I’ve seen the Valle evolve over ten years of visits for winery meals, tasting tours, and seafood festivals. Another benefit of this road trip with friends is stopping to admire the variety of architectural styles. I’ve always felt welcome and have welcomed others to join me on road trips with friends across the border. The Montevalle Wellness Resort is a brilliant addition as a stand-alone trip or incorporated into an itinerary full of Baja Norte’s many treasures.
Tips for a Baja Road Trip with Friends:
- Stay Safe. There’s an old saying about an ounce of prevention and I feel that way whatever country I’m in. Even the US. There are areas of San Diego that I won’t wander through late after dark. Tijuana has those kinds of neighborhoods as well. I also don’t hang out in bars by myself or buy drugs. Yes, bad things can happen anywhere but as an experienced traveler, I work to keep the odds in my favor. Trust your instincts and then enjoy the experience.

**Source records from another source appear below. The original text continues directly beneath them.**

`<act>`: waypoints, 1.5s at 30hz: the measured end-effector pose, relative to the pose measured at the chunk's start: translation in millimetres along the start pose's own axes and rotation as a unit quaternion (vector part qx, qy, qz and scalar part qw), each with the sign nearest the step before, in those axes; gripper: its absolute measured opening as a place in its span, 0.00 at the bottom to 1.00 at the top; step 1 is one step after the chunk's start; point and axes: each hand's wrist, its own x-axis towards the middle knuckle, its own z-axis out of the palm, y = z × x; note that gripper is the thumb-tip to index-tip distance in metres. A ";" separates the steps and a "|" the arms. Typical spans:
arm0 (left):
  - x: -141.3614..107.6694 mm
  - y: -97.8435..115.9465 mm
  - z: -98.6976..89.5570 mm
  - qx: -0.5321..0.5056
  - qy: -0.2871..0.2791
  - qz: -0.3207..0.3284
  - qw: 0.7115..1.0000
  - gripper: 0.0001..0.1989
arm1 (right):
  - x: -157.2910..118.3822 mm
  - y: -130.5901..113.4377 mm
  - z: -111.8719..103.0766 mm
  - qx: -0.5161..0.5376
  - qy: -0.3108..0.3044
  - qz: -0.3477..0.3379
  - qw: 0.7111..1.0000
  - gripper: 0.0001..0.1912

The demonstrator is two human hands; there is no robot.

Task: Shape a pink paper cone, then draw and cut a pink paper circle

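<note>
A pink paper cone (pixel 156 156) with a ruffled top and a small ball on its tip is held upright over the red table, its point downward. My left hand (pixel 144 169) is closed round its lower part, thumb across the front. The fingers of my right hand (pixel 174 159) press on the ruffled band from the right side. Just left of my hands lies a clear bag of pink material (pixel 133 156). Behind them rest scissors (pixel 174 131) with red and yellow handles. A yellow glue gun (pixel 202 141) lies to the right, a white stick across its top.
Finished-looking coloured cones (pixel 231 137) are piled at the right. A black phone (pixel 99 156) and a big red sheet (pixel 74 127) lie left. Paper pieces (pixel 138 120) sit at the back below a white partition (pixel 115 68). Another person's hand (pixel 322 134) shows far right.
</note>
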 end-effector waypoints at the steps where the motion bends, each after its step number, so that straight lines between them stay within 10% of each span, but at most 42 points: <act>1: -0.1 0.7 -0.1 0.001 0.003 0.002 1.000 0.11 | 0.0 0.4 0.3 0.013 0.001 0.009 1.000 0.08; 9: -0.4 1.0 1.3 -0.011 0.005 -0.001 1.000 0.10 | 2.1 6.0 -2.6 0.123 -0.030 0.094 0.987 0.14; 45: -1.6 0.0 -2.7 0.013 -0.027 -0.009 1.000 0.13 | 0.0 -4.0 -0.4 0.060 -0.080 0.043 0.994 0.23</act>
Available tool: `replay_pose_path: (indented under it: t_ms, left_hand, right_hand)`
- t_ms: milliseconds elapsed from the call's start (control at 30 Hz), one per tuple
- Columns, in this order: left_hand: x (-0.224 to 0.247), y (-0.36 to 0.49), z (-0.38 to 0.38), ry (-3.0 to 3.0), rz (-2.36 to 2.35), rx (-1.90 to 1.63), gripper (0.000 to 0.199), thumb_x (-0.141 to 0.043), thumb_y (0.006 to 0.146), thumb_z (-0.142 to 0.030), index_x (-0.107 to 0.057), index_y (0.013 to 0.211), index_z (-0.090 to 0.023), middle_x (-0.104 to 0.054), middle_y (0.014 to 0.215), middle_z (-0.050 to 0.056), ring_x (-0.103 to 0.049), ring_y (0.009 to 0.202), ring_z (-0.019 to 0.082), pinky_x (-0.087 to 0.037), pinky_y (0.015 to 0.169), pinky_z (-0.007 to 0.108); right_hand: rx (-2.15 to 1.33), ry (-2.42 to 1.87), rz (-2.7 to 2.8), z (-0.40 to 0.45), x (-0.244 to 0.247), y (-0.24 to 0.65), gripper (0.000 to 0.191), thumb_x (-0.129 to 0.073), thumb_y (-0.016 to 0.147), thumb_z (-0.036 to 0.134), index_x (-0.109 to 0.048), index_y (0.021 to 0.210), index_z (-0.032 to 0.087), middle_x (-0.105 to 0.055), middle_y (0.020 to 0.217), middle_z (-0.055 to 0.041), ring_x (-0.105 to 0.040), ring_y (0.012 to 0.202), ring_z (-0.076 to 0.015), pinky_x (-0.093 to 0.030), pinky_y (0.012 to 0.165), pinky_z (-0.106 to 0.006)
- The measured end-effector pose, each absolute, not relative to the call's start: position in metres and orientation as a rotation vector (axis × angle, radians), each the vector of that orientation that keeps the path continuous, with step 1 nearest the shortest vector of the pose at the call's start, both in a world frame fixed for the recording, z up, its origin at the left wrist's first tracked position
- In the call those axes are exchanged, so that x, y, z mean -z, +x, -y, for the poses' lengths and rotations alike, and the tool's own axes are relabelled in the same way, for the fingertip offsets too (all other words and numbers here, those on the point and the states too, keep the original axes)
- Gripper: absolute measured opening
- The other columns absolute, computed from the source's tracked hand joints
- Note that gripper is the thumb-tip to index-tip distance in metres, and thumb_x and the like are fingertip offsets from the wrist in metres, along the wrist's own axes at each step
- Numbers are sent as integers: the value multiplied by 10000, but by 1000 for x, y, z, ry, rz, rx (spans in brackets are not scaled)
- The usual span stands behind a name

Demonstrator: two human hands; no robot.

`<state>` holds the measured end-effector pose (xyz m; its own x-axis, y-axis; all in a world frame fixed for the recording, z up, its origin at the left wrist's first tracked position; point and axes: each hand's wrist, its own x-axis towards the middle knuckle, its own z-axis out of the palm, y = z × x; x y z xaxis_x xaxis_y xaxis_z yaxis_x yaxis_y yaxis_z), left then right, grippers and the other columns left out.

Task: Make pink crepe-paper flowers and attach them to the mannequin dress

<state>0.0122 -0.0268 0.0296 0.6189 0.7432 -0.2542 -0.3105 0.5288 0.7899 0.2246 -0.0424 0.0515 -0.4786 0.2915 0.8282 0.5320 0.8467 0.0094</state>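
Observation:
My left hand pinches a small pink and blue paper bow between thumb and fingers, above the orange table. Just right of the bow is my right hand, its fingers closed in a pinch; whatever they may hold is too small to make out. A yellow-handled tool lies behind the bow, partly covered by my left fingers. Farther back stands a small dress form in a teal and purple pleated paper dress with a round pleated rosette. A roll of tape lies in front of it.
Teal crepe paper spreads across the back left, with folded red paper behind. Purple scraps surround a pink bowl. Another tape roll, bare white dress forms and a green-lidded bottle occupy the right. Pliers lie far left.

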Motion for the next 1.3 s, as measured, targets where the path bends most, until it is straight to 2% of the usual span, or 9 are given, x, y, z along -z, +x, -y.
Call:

- Get insurance online or at one of the kiosks along the border in the US. Accidents are handled very differently that in the States. I have been on many a road trip with friends but have never been stopped by the police or in an accident. However, there are many stories among my acquaintances. Bring cash in small bills and don’t be shocked if offering $10 or $20 makes whatever reason you have been stopped move along quickly.
- Apply for a SENTRI Pass. Not everyone is eligible for a SENTRI Pass or has registered their car for the pass as well. I admit to being fortunate in the Passport category (I’m a US Citizen) but when I began walking across or getting a shuttle across the border to visit dental clinics the pass became a necessity. Walking across the border may involve hours of waiting in line. It’s unpredictable. I applied for the pass about six years ago and then renewed it. Thus, I can cross more quickly and drive the faster SENTRI lanes back into the US. It makes taking a road trip with friends easier too. If they don’t have a Pass, I drop them off to walk across, then drive my empty car into the US and pick them up there.